The Mountain Where Waiting Ends
Then comes the Transfiguration. Jesus takes Peter, James, and John up a mountain. What they see is unlike anything recorded before:
“And his face did shine as the sun, and his raiment was white as the light.” Matthew 17:2 (KJV)
They are seeing the glory of God not hidden behind a hand, not declared in words, but shining openly in the face of Jesus Christ. And then, two men appear:
“There appeared unto them Moses and Elias talking with him.” Matthew 17:3 (KJV)
Moses! The man who asked to see God’s glory and was told not yet. The man barred from the Promised Land.
Scripture does not name the mountain. Some traditions say Mount Tabor; others suggest Mount Hermon. The Bible itself doesn’t say explicitly. But what matters is this: it is within the land Moses was once forbidden to enter.
Centuries after his death, Moses stands in the Promised in the presence of the Glory of God, revealed in the transfigured face of Jesus Christ.

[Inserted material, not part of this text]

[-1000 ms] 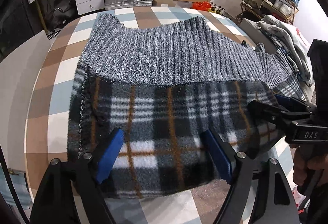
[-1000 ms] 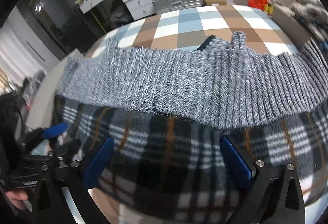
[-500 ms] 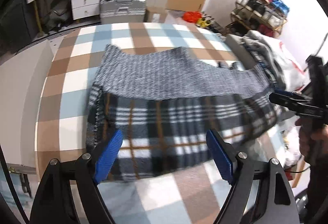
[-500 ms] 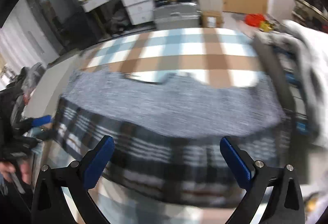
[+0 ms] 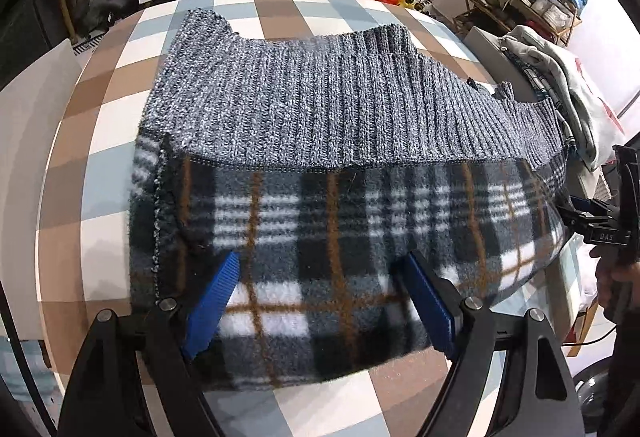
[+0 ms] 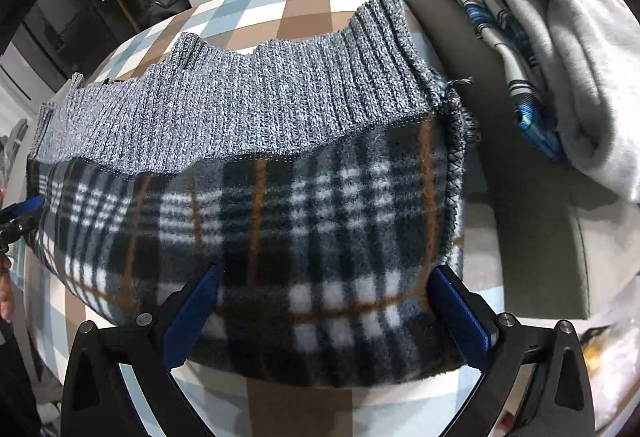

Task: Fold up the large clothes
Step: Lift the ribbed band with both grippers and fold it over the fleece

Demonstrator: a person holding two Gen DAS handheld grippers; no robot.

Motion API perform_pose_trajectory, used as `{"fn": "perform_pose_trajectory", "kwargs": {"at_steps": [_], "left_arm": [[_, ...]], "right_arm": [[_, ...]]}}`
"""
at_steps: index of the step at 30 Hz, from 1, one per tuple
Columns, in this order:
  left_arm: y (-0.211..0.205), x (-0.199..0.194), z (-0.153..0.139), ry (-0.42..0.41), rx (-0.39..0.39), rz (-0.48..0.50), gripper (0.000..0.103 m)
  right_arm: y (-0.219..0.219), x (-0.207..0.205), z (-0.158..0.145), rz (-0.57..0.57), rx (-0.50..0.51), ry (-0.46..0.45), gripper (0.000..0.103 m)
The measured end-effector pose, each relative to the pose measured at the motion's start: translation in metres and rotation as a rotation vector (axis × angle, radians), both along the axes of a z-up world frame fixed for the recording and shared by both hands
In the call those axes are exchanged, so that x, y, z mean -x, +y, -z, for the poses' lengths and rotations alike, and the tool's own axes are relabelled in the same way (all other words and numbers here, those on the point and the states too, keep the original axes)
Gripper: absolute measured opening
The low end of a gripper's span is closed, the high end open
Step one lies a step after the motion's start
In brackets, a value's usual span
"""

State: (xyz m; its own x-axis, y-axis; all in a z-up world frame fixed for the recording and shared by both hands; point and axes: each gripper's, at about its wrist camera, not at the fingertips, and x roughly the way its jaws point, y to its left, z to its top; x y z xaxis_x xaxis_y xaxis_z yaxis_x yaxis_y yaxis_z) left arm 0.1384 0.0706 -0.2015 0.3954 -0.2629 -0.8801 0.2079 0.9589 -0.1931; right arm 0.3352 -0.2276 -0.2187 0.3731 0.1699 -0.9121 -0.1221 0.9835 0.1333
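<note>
Both tongs stand wide, holding nothing. The left tongs point(image 5: 320, 301) and right tongs point(image 6: 324, 313) hover over the near plaid hem of the sweater point(image 5: 320, 125), which lies spread on the checked tabletop point(image 5: 100, 117), grey knit side farther off.

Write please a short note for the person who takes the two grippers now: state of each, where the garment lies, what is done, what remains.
Left gripper: open, above the plaid near edge, holding nothing.
Right gripper: open, above the same edge at the other end.
Garment: flat on the checked table, grey knit part folded over the plaid lining.
Done: one fold across.
Left: further folds, probably then to the clothes pile.
</note>
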Motion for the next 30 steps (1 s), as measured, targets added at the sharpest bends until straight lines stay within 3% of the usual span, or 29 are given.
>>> {"fn": "perform_pose_trajectory", "kwargs": {"at_steps": [3,5,7,9,11,14,16,19,25,27,29,30], "left_arm": [[0.0,0.007,-0.024,-0.008,0.009,0.016,0.08],[-0.003,0.009,-0.042,-0.041,0.053,0.072,0.08],[-0.009,0.003,-0.063,-0.098,0.037,0.093,0.08],[-0.015,-0.014,-0.07,-0.114,0.042,0.12,0.081],[-0.011,-0.041,-0.058,-0.069,-0.001,0.067,0.08],[-0.006,-0.072,-0.032,0.048,-0.023,0.033,0.08],[-0.003,-0.087,-0.013,0.094,-0.047,0.033,0.08],[0.001,-0.089,-0.003,0.11,-0.009,0.037,0.08],[0.008,-0.081,-0.005,0.097,-0.015,0.059,0.08],[0.004,-0.073,-0.018,0.107,-0.043,0.022,0.08],[-0.01,-0.061,-0.037,0.084,-0.004,0.074,0.08],[-0.023,-0.054,-0.046,0.07,0.028,0.129,0.08]], "right_arm": [[0.005,-0.003,-0.022,-0.037,0.07,0.011,0.103],[0.018,-0.004,-0.057,-0.104,0.168,-0.107,0.103],[0.032,-0.007,-0.082,-0.177,0.191,-0.178,0.103],[0.043,-0.028,-0.094,-0.21,0.178,-0.157,0.103],[0.052,-0.055,-0.088,-0.224,0.199,-0.086,0.103],[0.062,-0.087,-0.064,-0.223,0.345,0.009,0.103],[0.057,-0.097,-0.05,-0.227,0.307,0.065,0.103],[0.046,-0.106,-0.017,-0.206,0.252,0.165,0.103],[0.035,-0.101,-0.01,-0.211,0.191,0.138,0.103],[0.033,-0.091,-0.022,-0.189,0.22,0.12,0.103],[0.042,-0.072,-0.046,-0.148,0.285,0.044,0.103],[0.051,-0.059,-0.059,-0.179,0.261,0.008,0.103]]}}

Not God’s back. Not a partial revelation. But the glory of God shining in the face of Jesus Christ.
God’s Timing Is Not Ours
Scripture does not explicitly state that the Transfiguration fulfills Moses’ earlier exclusions. That conclusion is theological, not textual. But it is deeply consistent with the way God works.
Moses asked. God answered later. Moses waited. God remembered. Moses died without seeing the fulfillment, but God was not finished. Sometimes God’s answers outlive us.
Learning to Wait Well
This is where the story meets us.
We pray for things that seem good, holy, even righteous. We ask for clarity, healing, restoration, resolution. And sometimes, the answer is not no, but not yet.
Waiting is not wasted time in God’s economy. It is often where trust is refined and faith is deepened. What feels like silence may be preparation. What feels like delay may be intentional design.
Moses waited longer than most of us can imagine. But God did not forget his request. He answered it fully, beautifully, and in a way Moses could never have anticipated.
God keeps His promises. Sometimes He just keeps them longer than we expect. And when He does, the glory is worth the wait.